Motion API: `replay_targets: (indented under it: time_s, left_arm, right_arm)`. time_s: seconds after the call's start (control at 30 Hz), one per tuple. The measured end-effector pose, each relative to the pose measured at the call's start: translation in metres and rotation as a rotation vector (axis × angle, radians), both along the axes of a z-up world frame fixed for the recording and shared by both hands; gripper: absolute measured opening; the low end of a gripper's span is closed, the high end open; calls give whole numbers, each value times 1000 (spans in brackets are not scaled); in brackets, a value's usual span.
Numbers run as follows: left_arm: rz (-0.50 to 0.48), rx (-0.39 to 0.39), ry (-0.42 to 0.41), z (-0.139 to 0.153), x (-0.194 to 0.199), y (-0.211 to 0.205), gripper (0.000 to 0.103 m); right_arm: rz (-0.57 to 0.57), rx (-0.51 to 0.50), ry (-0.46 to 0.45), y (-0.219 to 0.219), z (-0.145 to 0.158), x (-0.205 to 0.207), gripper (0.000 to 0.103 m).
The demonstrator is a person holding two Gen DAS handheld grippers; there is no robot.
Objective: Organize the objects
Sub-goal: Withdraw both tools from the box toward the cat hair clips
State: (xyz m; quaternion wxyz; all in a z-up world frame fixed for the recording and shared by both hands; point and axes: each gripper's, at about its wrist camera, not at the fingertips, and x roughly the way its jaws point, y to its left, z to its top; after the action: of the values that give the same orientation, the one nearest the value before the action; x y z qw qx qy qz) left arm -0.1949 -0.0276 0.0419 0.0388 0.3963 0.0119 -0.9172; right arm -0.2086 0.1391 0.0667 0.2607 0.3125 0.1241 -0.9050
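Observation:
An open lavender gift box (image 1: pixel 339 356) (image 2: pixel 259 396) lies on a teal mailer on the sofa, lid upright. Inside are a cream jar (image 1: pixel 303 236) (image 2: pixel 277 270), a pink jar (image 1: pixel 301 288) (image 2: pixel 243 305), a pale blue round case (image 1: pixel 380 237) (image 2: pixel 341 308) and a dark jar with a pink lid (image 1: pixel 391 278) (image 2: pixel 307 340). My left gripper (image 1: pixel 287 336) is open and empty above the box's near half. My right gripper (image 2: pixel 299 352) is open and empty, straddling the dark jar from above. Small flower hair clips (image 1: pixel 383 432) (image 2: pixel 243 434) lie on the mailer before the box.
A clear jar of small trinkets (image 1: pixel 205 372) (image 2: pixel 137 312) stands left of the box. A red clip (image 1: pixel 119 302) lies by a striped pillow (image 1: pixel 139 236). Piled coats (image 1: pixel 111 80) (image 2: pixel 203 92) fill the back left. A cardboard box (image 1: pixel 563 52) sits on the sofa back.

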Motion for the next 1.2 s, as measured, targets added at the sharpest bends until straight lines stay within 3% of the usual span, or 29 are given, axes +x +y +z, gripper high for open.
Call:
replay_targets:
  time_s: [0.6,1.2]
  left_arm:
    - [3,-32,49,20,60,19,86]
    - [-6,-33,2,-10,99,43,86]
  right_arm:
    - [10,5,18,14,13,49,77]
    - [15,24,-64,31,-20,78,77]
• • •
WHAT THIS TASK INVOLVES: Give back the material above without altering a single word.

EXERCISE SOLUTION:
Motion API: `replay_targets: (indented under it: time_s, left_arm, right_arm)`. time_s: seconds after the call's start (control at 30 Hz), one per tuple. The measured end-effector pose, each relative to the pose measured at the call's start: translation in metres and rotation as a rotation vector (axis × angle, radians), both along the axes of a z-up world frame fixed for the recording and shared by both hands; gripper: absolute measured opening; the low end of a gripper's span is closed, the high end open; calls give whole numbers, each value times 1000 (spans in brackets are not scaled); in brackets, a value's usual span.
Numbers run as follows: left_arm: rz (-0.50 to 0.48), rx (-0.39 to 0.39), ry (-0.42 to 0.41), z (-0.139 to 0.153), x (-0.194 to 0.199), y (-0.211 to 0.205), gripper (0.000 to 0.103 m); right_arm: rz (-0.57 to 0.57), rx (-0.51 to 0.50), ry (-0.46 to 0.45), y (-0.219 to 0.219), z (-0.145 to 0.158), x (-0.205 to 0.207), gripper (0.000 to 0.103 m).
The demonstrator is a person holding two Gen DAS handheld grippers; there is no robot.
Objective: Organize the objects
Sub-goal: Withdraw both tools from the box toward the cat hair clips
State: (xyz m; quaternion wxyz; all in a z-up world frame fixed for the recording and shared by both hands; point and axes: each gripper's, at about its wrist camera, not at the fingertips, and x roughly the way its jaws point, y to its left, z to its top; after the action: of the values that give the same orientation, the one nearest the value before the action; x y z qw qx qy qz) left arm -0.1949 -0.0276 0.0419 0.0388 0.3963 0.0119 -0.9172; right arm -0.2086 0.1391 0.0667 0.2607 0.3125 0.1241 -0.9050
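Observation:
An open lavender gift box (image 1: pixel 339 356) (image 2: pixel 259 396) lies on a teal mailer on the sofa, lid upright. Inside are a cream jar (image 1: pixel 303 236) (image 2: pixel 277 270), a pink jar (image 1: pixel 301 288) (image 2: pixel 243 305), a pale blue round case (image 1: pixel 380 237) (image 2: pixel 341 308) and a dark jar with a pink lid (image 1: pixel 391 278) (image 2: pixel 307 340). My left gripper (image 1: pixel 287 336) is open and empty above the box's near half. My right gripper (image 2: pixel 299 352) is open and empty, straddling the dark jar from above. Small flower hair clips (image 1: pixel 383 432) (image 2: pixel 243 434) lie on the mailer before the box.
A clear jar of small trinkets (image 1: pixel 205 372) (image 2: pixel 137 312) stands left of the box. A red clip (image 1: pixel 119 302) lies by a striped pillow (image 1: pixel 139 236). Piled coats (image 1: pixel 111 80) (image 2: pixel 203 92) fill the back left. A cardboard box (image 1: pixel 563 52) sits on the sofa back.
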
Motion for the next 1.2 s, as measured, targets added at the sharpest bends until straight lines stay within 3% of the usual span, or 29 are given, axes +x +y +z, gripper high for open.
Call:
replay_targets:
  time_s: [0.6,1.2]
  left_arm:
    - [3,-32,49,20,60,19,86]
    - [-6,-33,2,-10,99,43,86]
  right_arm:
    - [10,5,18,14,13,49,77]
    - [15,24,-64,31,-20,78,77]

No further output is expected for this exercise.